== ACTIVITY ==
Drop all images. Then write out each line below exactly as given.
◆ ◆ ◆ ◆ ◆ ◆ ◆
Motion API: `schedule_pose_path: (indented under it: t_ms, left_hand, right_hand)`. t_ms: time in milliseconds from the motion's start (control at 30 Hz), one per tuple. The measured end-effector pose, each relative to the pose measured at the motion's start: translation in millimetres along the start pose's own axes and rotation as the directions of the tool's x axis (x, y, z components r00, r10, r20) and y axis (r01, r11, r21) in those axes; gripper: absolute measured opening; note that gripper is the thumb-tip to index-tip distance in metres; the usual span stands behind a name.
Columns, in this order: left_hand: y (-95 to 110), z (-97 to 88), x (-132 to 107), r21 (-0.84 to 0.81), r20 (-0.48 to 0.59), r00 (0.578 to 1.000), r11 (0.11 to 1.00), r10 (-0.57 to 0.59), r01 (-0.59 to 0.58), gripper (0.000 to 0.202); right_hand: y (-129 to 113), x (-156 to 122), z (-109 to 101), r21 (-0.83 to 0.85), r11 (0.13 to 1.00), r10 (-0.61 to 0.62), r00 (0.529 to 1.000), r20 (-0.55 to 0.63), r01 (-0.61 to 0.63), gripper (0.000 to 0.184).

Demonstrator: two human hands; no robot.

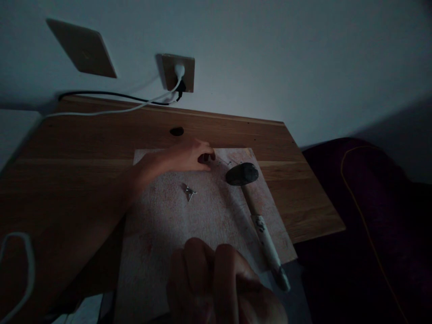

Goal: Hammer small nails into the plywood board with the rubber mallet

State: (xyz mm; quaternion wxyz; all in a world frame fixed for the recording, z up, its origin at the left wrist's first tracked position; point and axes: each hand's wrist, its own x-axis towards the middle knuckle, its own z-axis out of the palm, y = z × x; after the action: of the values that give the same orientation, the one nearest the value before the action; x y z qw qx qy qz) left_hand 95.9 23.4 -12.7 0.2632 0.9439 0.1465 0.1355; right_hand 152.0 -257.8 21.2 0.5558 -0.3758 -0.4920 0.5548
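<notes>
A pale board [162,225] lies on a wooden desk [84,148]. My left hand [189,157] reaches to the board's far edge, with the fingertips pinched together on something too small to make out. A hammer [251,198] with a dark head and a paint-stained handle lies on the board just right of that hand, untouched. A few small metal nails [189,191] lie on the board below my left hand. My right hand [219,283] is close to the camera at the board's near edge. Its fingers are curled and hide whatever is inside.
A wall socket [178,72] holds a white and a black plug, and their cables [111,108] run left along the desk's back edge. The desk has a cable hole [176,131]. A white cord loop [20,270] lies at the near left. A dark upholstered seat [371,216] stands right of the desk.
</notes>
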Motion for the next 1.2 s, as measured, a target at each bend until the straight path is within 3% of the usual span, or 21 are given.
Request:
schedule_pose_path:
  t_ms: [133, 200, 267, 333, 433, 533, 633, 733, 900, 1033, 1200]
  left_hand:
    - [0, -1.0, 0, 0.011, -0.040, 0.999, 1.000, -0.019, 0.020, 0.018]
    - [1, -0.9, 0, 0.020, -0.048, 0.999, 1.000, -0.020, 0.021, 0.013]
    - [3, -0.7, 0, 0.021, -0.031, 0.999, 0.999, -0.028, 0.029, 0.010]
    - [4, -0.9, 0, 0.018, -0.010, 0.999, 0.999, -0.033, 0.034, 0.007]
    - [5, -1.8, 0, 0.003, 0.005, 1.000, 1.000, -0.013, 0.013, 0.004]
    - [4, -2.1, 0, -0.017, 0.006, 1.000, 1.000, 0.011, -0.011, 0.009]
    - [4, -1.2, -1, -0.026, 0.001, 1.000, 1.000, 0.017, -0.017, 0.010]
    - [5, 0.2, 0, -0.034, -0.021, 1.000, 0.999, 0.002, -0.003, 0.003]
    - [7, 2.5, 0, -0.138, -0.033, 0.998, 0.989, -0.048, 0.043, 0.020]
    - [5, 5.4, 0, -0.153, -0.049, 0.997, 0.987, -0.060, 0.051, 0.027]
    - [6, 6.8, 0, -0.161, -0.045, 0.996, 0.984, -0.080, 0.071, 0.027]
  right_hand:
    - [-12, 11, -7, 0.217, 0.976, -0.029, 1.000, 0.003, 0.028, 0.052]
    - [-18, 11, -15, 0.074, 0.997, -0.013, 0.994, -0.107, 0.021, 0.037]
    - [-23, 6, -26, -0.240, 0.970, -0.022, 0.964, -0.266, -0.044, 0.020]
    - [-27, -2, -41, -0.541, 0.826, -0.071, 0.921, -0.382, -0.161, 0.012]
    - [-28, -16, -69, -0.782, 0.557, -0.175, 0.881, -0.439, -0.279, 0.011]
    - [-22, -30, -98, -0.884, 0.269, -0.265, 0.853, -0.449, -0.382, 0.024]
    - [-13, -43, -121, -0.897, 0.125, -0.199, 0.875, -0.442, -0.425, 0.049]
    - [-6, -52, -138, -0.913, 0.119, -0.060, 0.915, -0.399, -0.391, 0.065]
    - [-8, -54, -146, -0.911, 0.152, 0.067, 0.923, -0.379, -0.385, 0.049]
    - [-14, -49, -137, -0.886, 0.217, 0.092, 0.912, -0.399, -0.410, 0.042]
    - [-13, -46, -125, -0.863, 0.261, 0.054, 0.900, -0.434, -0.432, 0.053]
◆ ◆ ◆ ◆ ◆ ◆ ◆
== EXERCISE SOLUTION ==
Motion API: `schedule_pose_path: (indented under it: t_ms, left_hand, right_hand)`. t_ms: time in milliseconds from the motion's start (control at 30 Hz), one per tuple. The measured end-effector pose, each relative to the pose measured at the motion's start: translation in millimetres along the start pose's own axes and rotation as the directions of the tool's x axis (x, y, z components r00, r10, r20) and y axis (r01, r11, r21) in those axes; gripper: absolute measured opening; note that gripper is the thumb-tip to index-tip distance in metres; the usual span stands behind a name.
Columns, in this order: left_hand: y (-95 to 110), z (-97 to 88), x (-132 to 107), r21 (-0.84 to 0.81), r20 (-0.48 to 0.59), r00 (0.578 to 1.000), r11 (0.11 to 1.00), r10 (-0.57 to 0.59), r01 (-0.59 to 0.58), gripper (0.000 to 0.202); right_hand: y (-129 to 113), x (-156 to 122), z (-109 to 101), r21 (-0.83 to 0.85), r11 (0.13 to 1.00), r10 (-0.61 to 0.62), r00 (0.529 to 1.000), r20 (-0.55 to 0.63), r01 (-0.61 to 0.63), gripper (0.000 to 0.184).

Demonstrator: two human hands; no robot.


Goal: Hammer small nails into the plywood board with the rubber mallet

State: (xyz mm; quaternion wxyz; all in a world frame fixed for the recording, z up, its origin at the left wrist's first tracked position; point and axes: each hand's wrist, its own x-axis towards the middle knuckle, its own z-axis out of the palm, y = z × x; after the action: of the values that give the same orientation, the one nearest the value before the action; x y z qw qx qy qz) left_hand 95.9 23.4 -12.7 0.2632 0.9439 0.1465 0.1355; right_hand 152.0 -257.8 21.2 0.5558 -0.3758 -0.4920 0.5548
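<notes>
A pale board [162,225] lies on a wooden desk [84,148]. My left hand [189,157] reaches to the board's far edge, with the fingertips pinched together on something too small to make out. A hammer [251,198] with a dark head and a paint-stained handle lies on the board just right of that hand, untouched. A few small metal nails [189,191] lie on the board below my left hand. My right hand [219,283] is close to the camera at the board's near edge. Its fingers are curled and hide whatever is inside.
A wall socket [178,72] holds a white and a black plug, and their cables [111,108] run left along the desk's back edge. The desk has a cable hole [176,131]. A white cord loop [20,270] lies at the near left. A dark upholstered seat [371,216] stands right of the desk.
</notes>
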Motion for the next 1.2 s, as measured, a target at each bend until the straight path is within 3% of the usual span, or 21 are given.
Request:
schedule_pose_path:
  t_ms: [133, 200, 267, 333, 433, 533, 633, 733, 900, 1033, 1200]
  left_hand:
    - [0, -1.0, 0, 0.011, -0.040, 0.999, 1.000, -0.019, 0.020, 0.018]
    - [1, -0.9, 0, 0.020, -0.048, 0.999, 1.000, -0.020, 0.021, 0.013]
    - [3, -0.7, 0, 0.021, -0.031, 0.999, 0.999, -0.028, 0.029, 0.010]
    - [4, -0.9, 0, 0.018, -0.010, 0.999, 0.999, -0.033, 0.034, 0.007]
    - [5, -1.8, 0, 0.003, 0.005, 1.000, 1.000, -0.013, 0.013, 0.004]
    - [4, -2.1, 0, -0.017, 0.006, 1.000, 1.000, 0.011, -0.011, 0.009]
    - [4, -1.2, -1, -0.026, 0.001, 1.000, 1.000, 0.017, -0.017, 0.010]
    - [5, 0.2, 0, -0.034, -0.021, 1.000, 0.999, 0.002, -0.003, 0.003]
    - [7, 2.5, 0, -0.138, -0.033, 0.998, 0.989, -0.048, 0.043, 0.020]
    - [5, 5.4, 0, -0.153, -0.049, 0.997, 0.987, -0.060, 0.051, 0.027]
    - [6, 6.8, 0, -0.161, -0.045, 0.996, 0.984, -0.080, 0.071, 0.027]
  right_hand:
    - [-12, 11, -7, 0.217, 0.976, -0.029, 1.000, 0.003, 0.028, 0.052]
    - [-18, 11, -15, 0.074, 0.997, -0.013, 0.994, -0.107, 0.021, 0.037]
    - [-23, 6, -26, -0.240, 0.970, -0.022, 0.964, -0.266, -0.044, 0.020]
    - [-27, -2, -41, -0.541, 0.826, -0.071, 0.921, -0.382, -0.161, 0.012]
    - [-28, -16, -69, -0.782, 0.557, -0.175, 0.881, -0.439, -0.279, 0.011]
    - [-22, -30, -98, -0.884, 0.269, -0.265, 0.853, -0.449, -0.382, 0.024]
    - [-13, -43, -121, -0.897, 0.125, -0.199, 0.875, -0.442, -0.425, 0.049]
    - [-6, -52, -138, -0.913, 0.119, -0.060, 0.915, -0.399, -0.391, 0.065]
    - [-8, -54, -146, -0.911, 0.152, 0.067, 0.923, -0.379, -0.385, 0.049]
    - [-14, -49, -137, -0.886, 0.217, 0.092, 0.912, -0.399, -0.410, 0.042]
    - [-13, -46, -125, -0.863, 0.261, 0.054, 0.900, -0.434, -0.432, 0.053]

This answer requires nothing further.